The student's question involves finding the zeros of the given polynomial function f(x), which are x = 3, x = -1/3, and x = -1.
The student is asking about finding the zeros of a function, specifically the function f(x) = (x-3)(3x+1)(x+1). To find the zeros of this function, you need to set the function equal to zero and solve for x. This means that each factor of the function is set to zero and solved separately. Therefore, the zeros are the solutions to x-3=0, 3x+1=0, and x+1=0, which give us the x-values of 3, -1/3, and -1, respectively. These are the points where the graph of the function will intersect the x-axis. The function f(x) can be expressed as (x-3)(3x+1)(x+1). At x = 3, a function f(x) has a positive value, with a positive slope that is decreasing in magnitude with increasing x.

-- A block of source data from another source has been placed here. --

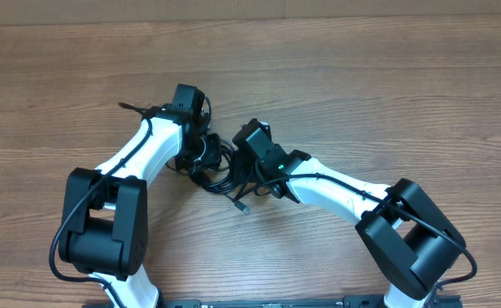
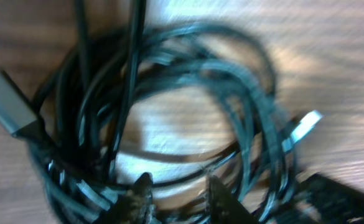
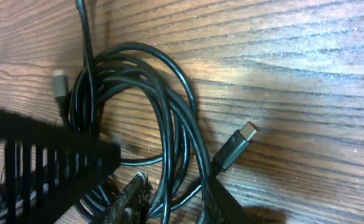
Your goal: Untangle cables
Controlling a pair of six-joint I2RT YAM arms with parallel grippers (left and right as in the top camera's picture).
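Note:
The cables (image 1: 217, 171) lie as one tangled black bundle on the wooden table, between my two arms. In the left wrist view the coil (image 2: 169, 93) is blurred, with a grey plug (image 2: 7, 106) at the left and a silver-tipped plug (image 2: 306, 124) at the right. My left gripper (image 2: 182, 200) hangs low over the loops with its fingers apart. Wood and dark strands show between them, and no grip can be made out. My right gripper (image 3: 177, 194) is shut on several strands of the coil (image 3: 169, 106), beside a plug (image 3: 238, 146).
A loose plug end (image 1: 241, 207) sticks out toward the front of the table (image 1: 387, 94). A black ribbed part (image 3: 45, 168) of the other arm fills the lower left of the right wrist view, close to the coil. The arm bases stand at the front corners.

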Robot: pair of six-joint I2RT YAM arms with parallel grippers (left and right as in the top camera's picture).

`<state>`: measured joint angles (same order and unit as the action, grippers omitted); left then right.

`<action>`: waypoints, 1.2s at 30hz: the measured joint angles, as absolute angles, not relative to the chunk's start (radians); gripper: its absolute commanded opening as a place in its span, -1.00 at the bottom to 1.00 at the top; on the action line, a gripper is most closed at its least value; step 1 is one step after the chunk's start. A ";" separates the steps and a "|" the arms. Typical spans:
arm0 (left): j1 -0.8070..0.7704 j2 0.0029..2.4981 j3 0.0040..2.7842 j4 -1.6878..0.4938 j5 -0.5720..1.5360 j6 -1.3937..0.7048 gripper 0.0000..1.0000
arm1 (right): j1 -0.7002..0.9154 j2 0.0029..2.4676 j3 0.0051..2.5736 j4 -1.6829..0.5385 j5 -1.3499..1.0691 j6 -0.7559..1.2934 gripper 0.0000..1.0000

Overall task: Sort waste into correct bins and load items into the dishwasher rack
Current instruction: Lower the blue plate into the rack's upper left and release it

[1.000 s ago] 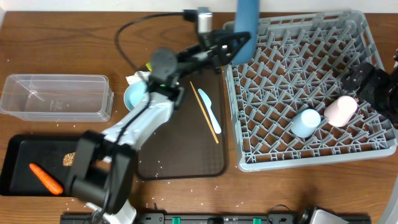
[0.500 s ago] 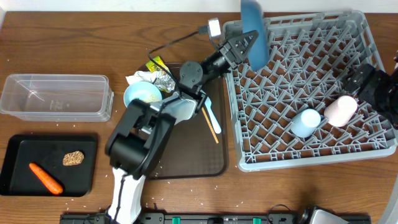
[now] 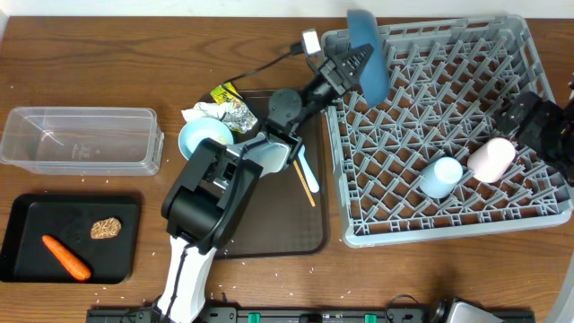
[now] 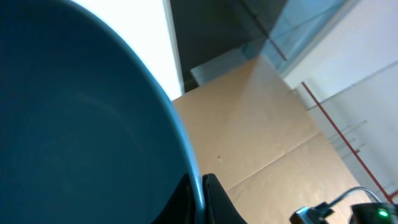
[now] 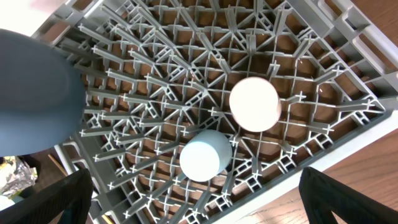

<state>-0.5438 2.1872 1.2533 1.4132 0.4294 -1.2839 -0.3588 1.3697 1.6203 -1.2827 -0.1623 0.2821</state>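
My left gripper (image 3: pixel 356 61) is shut on the rim of the large blue plate (image 3: pixel 368 49) and holds it on edge above the far left corner of the grey dishwasher rack (image 3: pixel 421 211). In the left wrist view both fingers (image 4: pixel 214 202) pinch the plate's rim (image 4: pixel 81 124). My right gripper (image 3: pixel 529 121) is open and empty over the rack's right side, above the pink cup (image 5: pixel 254 104) and the light blue cup (image 5: pixel 205 155). The carrot (image 3: pixel 65 257) and brown lump (image 3: pixel 106 228) lie in the black tray (image 3: pixel 22 215).
The white bowl (image 3: pixel 204 136), crumpled paper (image 3: pixel 199 112) and wrappers (image 3: pixel 235 113) sit at the brown serving tray's (image 3: pixel 269 220) far left. The spoon (image 3: pixel 303 154) and chopstick (image 3: pixel 296 161) lie on it. The clear box (image 3: pixel 81 139) stands at the left. Rice grains dot the table.
My left arm has carried the blue plate to the right, from beside the rack's corner to over it, and tilted it. The right arm has not moved.
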 measured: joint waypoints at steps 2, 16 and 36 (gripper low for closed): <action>-0.556 2.187 1.254 1.404 0.418 -1.282 -0.88 | -0.359 1.370 1.620 -1.286 -0.162 0.282 0.99; -0.569 2.186 1.326 1.447 0.472 -1.282 -0.88 | -0.359 1.370 1.620 -1.290 -0.160 0.282 0.98; -0.584 2.186 1.381 1.209 0.555 -1.195 -0.88 | -0.359 1.370 1.620 -1.291 -0.160 0.281 0.99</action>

The option that could correspond to f(x) is b: y = x².
The function f(x) can be expressed as: f(x) = (x-3)(3x+1)(x+1). To determine which option could correspond to f(x) when x = 3, we need to evaluate both options at x = 3.
Option a: y = 13x. Evaluating at x = 3, we get y = 13(3) = 39.
Option b: y = x². Evaluating at x = 3, we get y = 3² = 9.
Since f(x) has a positive value at x = 3, we can eliminate option a since it gives a negative value. Therefore, the option that could correspond to f(x) is b: y = x².